Le traité international de lutte contre la contrefaçon ACTA fait de plus en plus parler de lui ces derniers jours. Les élus belges, et en particulier les eurodéputés, commencent aussi à réagir.
Il faut dire que ce traité, négocié en toute discrétion et sans consultation citoyenne par 39 pays dont les 27 de l’Union européenne, arrive au bout de son parcours législatif en Europe. Il a été signé le 26 janvier à Tokyo par l’Union européenne et 22 de ses Etats membres, dont la Belgique. Il devrait être voté d’ici fin février au Parlement européen puis être ratifié au niveau national.
Selon de nombreux observateurs, ONG, groupes d’internautes, élus, etc., ce traité aurait des conséquences dramatiques sur la protection de la vie privée et la liberté d’expression. Il placerait notamment les fournisseurs d’accès à Internet en obligation de collecter et donner aux autorités des informations personnelles. Le flou de la notion de propriété intellectuelle telle que reprise dans le traité risque en outre de porter atteinte à des produits tels que les médicaments génériques, avec des conséquences économiques ou sanitaires désastreuses.
En Belgique, les réactions commencent à fuser. Relevons ainsi la position du Conseil de la jeunesse francophone, qui enjoint « vivement à refuser l’ACTA dans sa forme actuelle » et appelle à un vrai débat public. Le Conseil est en contact étroit avec plusieurs eurodéputés belges qui ont participé aux différentes commissions du Parlement européen chargé d’examiner l’ACTA. Ces eurodéputés – dont l’Ecolo Philippe Lamberts et la MR Frédérique Ries – se posent beaucoup de questions sur ce traité, explique Joachim Wacquez, du Conseil de la jeunesse.
Marc Tarabella, eurodéputé PS, s’est quant à lui fendu d’un communiqué soulignant qu’il n’est « pas partisan d’avaliser aveuglément un texte qui a esquivé toutes les procédures démocratiques, et qu’en plus nous ne pourrons modifier. A moins que le groupe de travail du Parlement nous permette d’estomper toutes les craintes sur les conséquences de ce traité pour le citoyen, il serait, selon moi, déraisonnable de l’accepter tel quel. » Mais Tarabella de poursuivre en faisant référence notamment aux Anonymous : « Pour ce qui est du piratage du système informatique du Parlement européen, ce n’est, selon moi, vraiment pas la manière la plus intelligente de nous laisser travailler sur ce dossier. Se faire prendre en otage que ce soit par d’obscurs groupes industriels ou par une poignée de hackers est simplement lamentable alors que nous travaillons pour le citoyen. »
Le sénateur cdH André du Bus a de son coté interpellé la semaine dernière Johan Vande Lanotte (sp.a), vice-premier ministre et ministre de l’Economie et des Consommateurs, au sujet de l’ACTA. Selon ce dernier, le traité a suivi le processus classique de rédaction, il a été rendu public le 21 avril 2010 et les parlementaires européens ont été régulièrement informés des grandes lignes de négociation.
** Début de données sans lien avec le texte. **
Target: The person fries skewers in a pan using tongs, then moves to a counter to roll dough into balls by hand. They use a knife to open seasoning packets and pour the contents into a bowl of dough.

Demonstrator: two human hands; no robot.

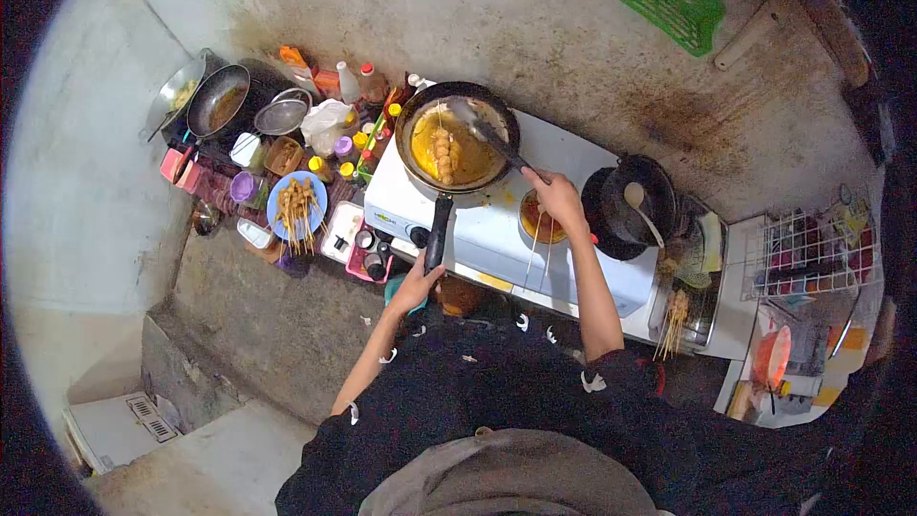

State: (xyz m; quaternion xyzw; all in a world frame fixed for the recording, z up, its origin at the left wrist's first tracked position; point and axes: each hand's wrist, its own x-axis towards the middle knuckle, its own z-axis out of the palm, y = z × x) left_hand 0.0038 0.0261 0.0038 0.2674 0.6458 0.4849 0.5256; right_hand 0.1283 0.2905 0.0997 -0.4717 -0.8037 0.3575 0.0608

Le ministre de l’Economie s’est voulu rassurant, garantissant qu’« aucune disposition de l’ACTA ne vise les médicaments génériques », que le traité « n’a pas pour vocation de limiter les libertés individuelles » et qu’il « n’oblige pas les parties à l’accord d’imposer aux fournisseurs de services Internet l’obligation de limiter l’accès des particuliers à Internet, via un mécanisme de riposte graduée comme cela existe dans certaines législations nationales ». On pense bien sûr ici à la loi Hadopi adoptée en France. S’il se veut rassurant, Johann Vande Lanotte n’en a pas moins demandé au SPF Economie de réaliser une étude d’incidence sur le traité ACTA.
Interpellé sur la position des élus – et spécifiquement des Belges – sur ce dossier, André du Bus indique qu’on est actuellement à se réapproprier le débat et à clarifier un texte qui prête aux interprétations multiples. « Nous ne sommes pas encore à nous positionner pour ou contre », explique André du Bus, soulignant notamment que les eurodéputés ne veulent pas rejeter ACTA d’emblée.
Par contre, sur la question de savoir pourquoi les élus réagissent si tard à la mise au point de ce traité qui, s’il a été négocié dans la discrétion, a tout de même fait parler de lui, nous n’avons pas de réponse.